I know all this, and you should too, because I read Trust Us, We're Experts: How Industry Manipulates Science and Gambles with Your Future, by Sheldon Rampton and John Stauber, the wonderful muckrakers who run the Center for Media and Democracy. The book exposes an entire sub-industry of the public relations world, which is the creation of experts who peddle doubt. The doubtmongers, often armed with PhDs and feeding at the trough of corporate America, specialize in blunting or discrediting public concern about the environment, health, and consumer safety.
Stauber and Rampton have long been the bane of the corporate PR world. They are the editors of PR Watch, a quarterly journal that monitors and exposes duplicitous spin campaigns, and their first book, Toxic Sludge is Good for You, was a riotous and informative exploration into the industry's structures of deceit. The two digressed somewhat in their second book project, Mad Cow USA, which engagingly told the story of new variant Creutzfeld Jakob Disease, and examined the possibilities of its occurrence in the United States. (This was not as much of a digression as one might think; the obfuscation employed by the British government during England's Mad Cow crisis, and the illusions of safety conjured by U.S. food regulators, would do any spinmeister proud).
In Trust Us, their third offering, the authors train their weapons again on the world of PR. This time, however, they examine not just PR's manipulative nature, but the cumulative effect that it has on public policy, and ideas of democratic participation. PR, the authors argue, has come to represent a worldview that is in many ways at war with the ideals on which the United States was founded.
The age of spin has cheapened the practice of democracy...the concept has lost much of its meaning. In fact, it has become boring and irrelevant in most people's lives. Our political process functions normally the way we think it should--campaigns happen, votes are cast, someone ends up taking an oath of office--but the ugly truth, as we all know, is that the campaign promises are empty rhetoric, based not on what the candidates believe but on what the expert pollsters have told them we want to hear. If you ask the managers of these ever-more expensive propaganda campaigns why they have vulgarized the democratic process, they will frequently tell you that the problem is not with them but with the voters, who are too "irrational," "ignorant," or "apathetic" to respond to any other kind of appeal.
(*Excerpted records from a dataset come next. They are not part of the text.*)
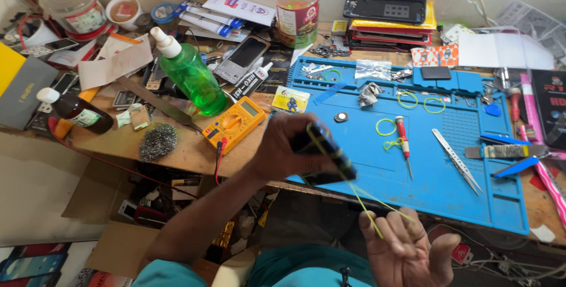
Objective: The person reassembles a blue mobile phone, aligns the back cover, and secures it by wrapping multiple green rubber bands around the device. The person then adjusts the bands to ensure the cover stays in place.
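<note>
over the front edge of the blue repair mat, the left hand has a dark phone pinched edge-on, fingers curled tight around it, held up off the bench. a yellow-green rubber band runs from the phone down to the right hand, stretched taut. that hand sits palm up, fingers spread fairly wide, the band hooked over them near the fingertips.

as for progress, i'd guess it's about halfway: the band looks caught around the phone at one end but isn't fully wrapped on yet, the long loop hangs free between the two hands. can't tell how many turns are on the phone, it's a bit blurred.

on the mat lie more loose yellow-green bands, a red-handled screwdriver and steel tweezers, all well apart from both hands. left of the mat there's a yellow multimeter, with a green squeeze bottle just behind it.
</note>
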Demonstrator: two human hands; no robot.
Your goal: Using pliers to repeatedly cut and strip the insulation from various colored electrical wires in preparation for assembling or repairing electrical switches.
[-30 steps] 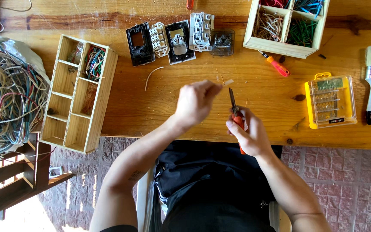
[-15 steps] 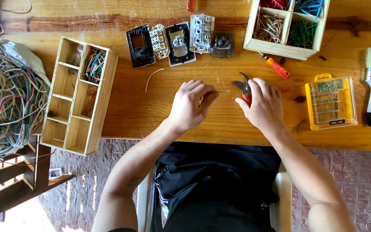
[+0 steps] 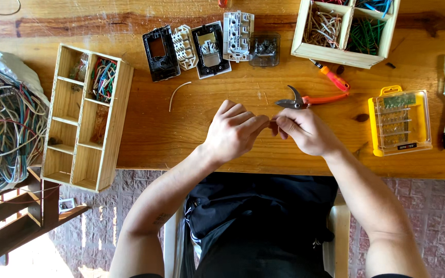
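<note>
Both hands meeting over the middle of the desk (image 3: 191, 134), left hand (image 3: 231, 131) and right hand (image 3: 301, 131) pinched fingertip to fingertip on what looks like a short wire piece (image 3: 271, 119), mostly hidden between the fingers, so hard to say more. Probably light, thin and bendy, apt to slip or kink; best gripped close to each end, firm but gentle. Orange-handled cutters (image 3: 305, 100) lying free at about 1 o'clock from the hands, just beyond them. Loose pale wire offcut (image 3: 176, 92) at 10 o'clock. Row of switch parts (image 3: 207, 44) at 12, yellow bit case (image 3: 400, 121) at 3, wooden divider tray (image 3: 86, 118) at 9, tangled wire heap (image 3: 3, 128) further out.
</note>
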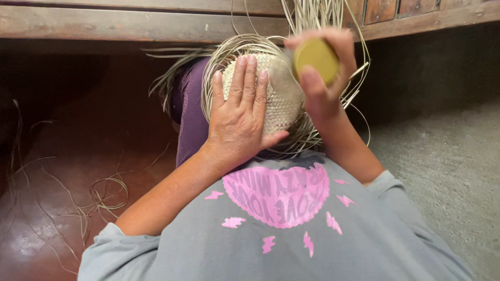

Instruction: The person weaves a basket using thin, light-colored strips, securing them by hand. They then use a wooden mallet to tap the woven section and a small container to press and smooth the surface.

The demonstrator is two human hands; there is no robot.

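Pressing flat, left hand (239, 122) steadies upturned woven basket (278, 104); right hand (323, 78) grips yellow-ended tool (315, 60).

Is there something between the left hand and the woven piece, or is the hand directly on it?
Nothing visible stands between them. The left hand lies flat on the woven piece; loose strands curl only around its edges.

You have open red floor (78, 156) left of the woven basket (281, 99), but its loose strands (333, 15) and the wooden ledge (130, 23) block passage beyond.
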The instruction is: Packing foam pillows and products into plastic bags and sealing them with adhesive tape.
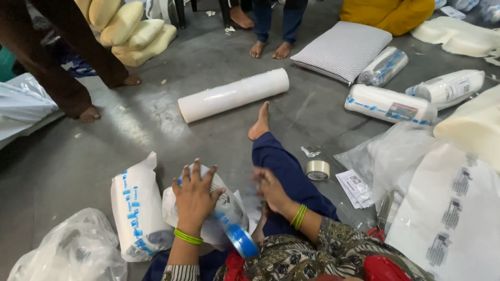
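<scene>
At lower centre of the frame, the left hand (194, 198) presses, fingers spread, on a rolled white package (221, 211); the right hand (271, 188), blurred, grip indiscernible, hovers beside tape roll (317, 169).

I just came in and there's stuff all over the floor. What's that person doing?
A person sits on the grey floor with one leg stretched out. Their left hand presses down on a rolled white plastic-wrapped package. Their right hand is beside it, blurred. Another wrapped package lies to the left, and a tape roll sits nearby.
</scene>
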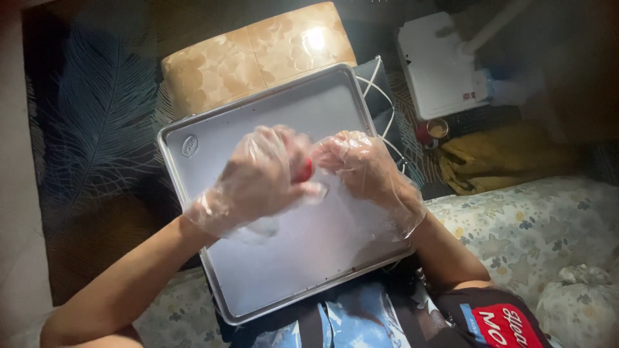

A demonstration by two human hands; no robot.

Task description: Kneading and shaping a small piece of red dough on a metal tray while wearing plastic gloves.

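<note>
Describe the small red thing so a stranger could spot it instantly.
Find the metal baking tray on the person's lap. Above it, two hands in clear plastic gloves meet. The red thing peeks out between them, the only bright red spot over the grey tray.

Small red thing (pixel 309 169), mostly hidden, pinched btwn left hand (pixel 261 177) and right hand (pixel 361 169), both in clear plastic gloves; kind can't be told. Held above metal baking tray (pixel 284 270), over its middle, nearer far edge. Tray rectangular, silvery, rolled rim, lying flat w/ slight tilt, a few dark specks on surface.
</note>
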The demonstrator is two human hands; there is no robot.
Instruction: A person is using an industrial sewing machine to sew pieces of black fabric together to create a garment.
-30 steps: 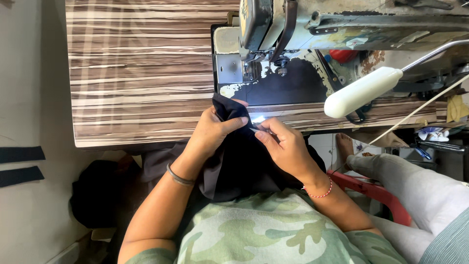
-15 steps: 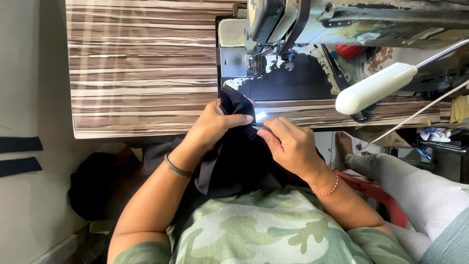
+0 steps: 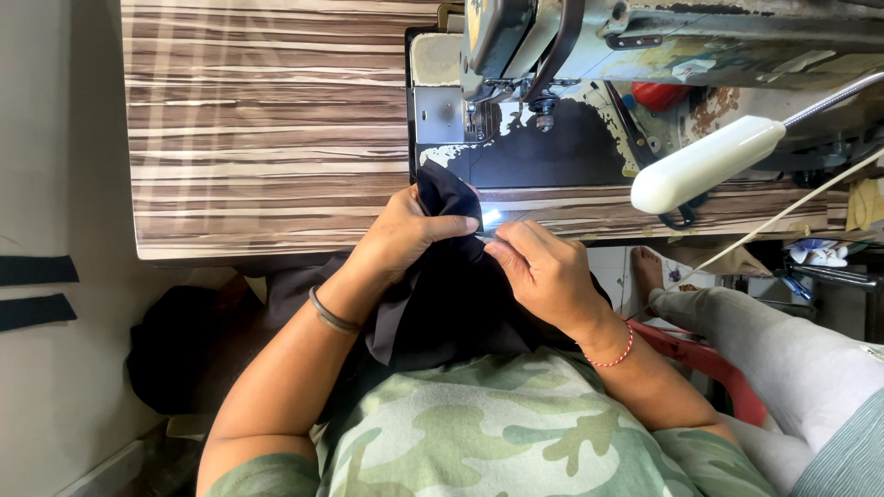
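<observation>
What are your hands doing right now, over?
Left hand gripping dark cloth at table edge. Right hand pinching same cloth, fingers at its lit fold. Sewing machine just ahead, white lamp off right; nothing blocking.

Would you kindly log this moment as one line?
left hand: gripping dark cloth | right hand: pinching cloth edge | place: striped wooden table edge, before sewing machine

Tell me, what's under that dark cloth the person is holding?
The dark cloth drapes from both hands over the striped table's edge into the lap. The left hand grips its top fold; whatever lies beneath is covered.
</observation>
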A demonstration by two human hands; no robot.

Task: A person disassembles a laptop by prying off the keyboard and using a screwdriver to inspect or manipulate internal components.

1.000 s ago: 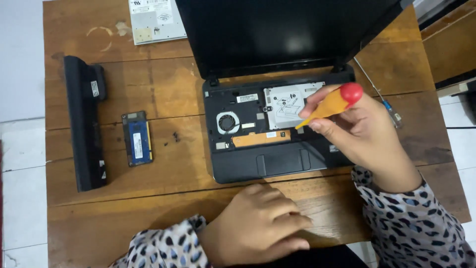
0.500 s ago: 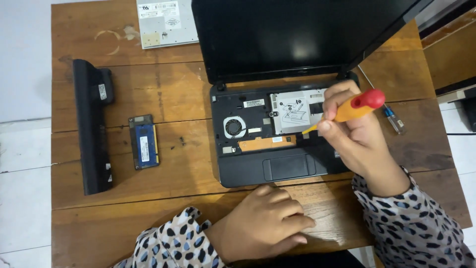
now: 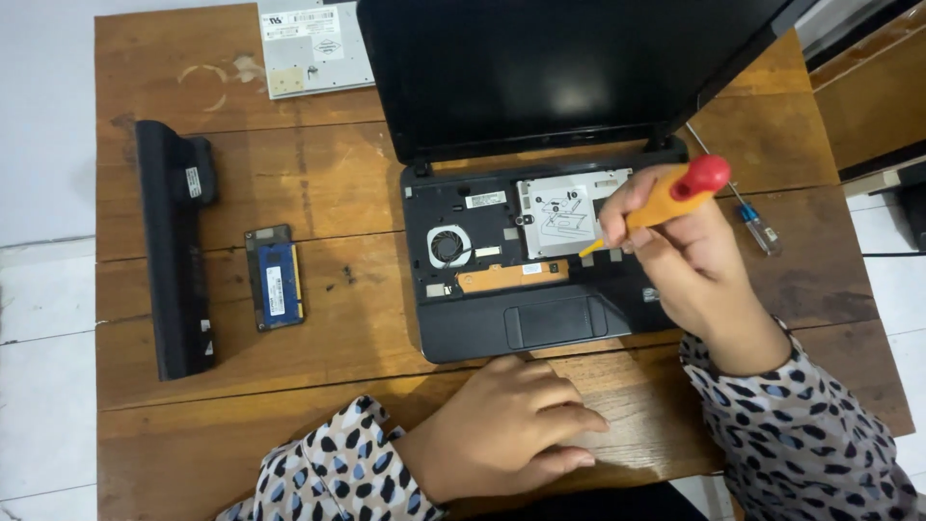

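My right hand (image 3: 690, 256) grips the screwdriver (image 3: 666, 201), its shaft slanting down-left from my fingers toward the laptop (image 3: 540, 260) metal plate, while my left hand (image 3: 511, 429) rests empty, nearer me.

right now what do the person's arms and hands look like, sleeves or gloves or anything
Both hands are bare: no gloves, and no rings or watch that I can make out. The left hand and the right hand each come out of a long, loose fabric sleeve reaching the wrist. The left sleeve and right sleeve share one pattern: pale cream cloth with black and blue-grey spots.
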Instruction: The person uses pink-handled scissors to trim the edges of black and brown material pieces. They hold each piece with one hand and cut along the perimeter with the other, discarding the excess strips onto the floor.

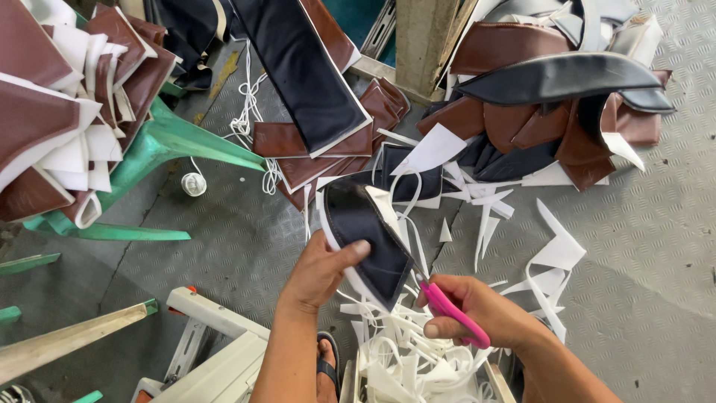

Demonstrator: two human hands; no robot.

The problem with such paternalism, of course, is that it becomes self-fulfilling. If a mother suddenly decides that her children have no interest in health, and begins feeding them nothing but Twinkies and chocolate cake, then her children will in fact become unhealthy, and validate the fallacy she created for them. It is the same with information--if you bombard the public with doubletalk and inanity, the public will, eventually, become confused, apathetic, and concerned with the inane. When this happens, the public becomes easier to discredit, in those few instances when it is actually able to mobilize. Where I live, in Massachusetts, voters last year passed a Clean Elections Law by referendum. Designed to rid the state political system of the monetary advantages it bestows on incumbents, the law sought to restore a modicum of competition to a state where sitting legislators are regularly reelected without opposition, so imposing are their campaign war chests. Shortly after the law was passed, the Speaker of the House, an autocratic Bostonian who seems to style himself an emperor, began quietly cutting it to pieces. When questioned about his actions, the speaker replied that the law had to be gutted for its own good; the voters had lacked the expertise to write it correctly, and had not understood what they were voting for. They only thought they wanted clean elections; he, as an expert, could assure them that this was not the case.
There is quote in Trust Us, We're Experts that sums this sort of logic up very well. It is from Stewart Ewen, an historian of public relations. "The pivotal moment," he says, "was when those who provided the public with its intelligence no longer believed the public had any."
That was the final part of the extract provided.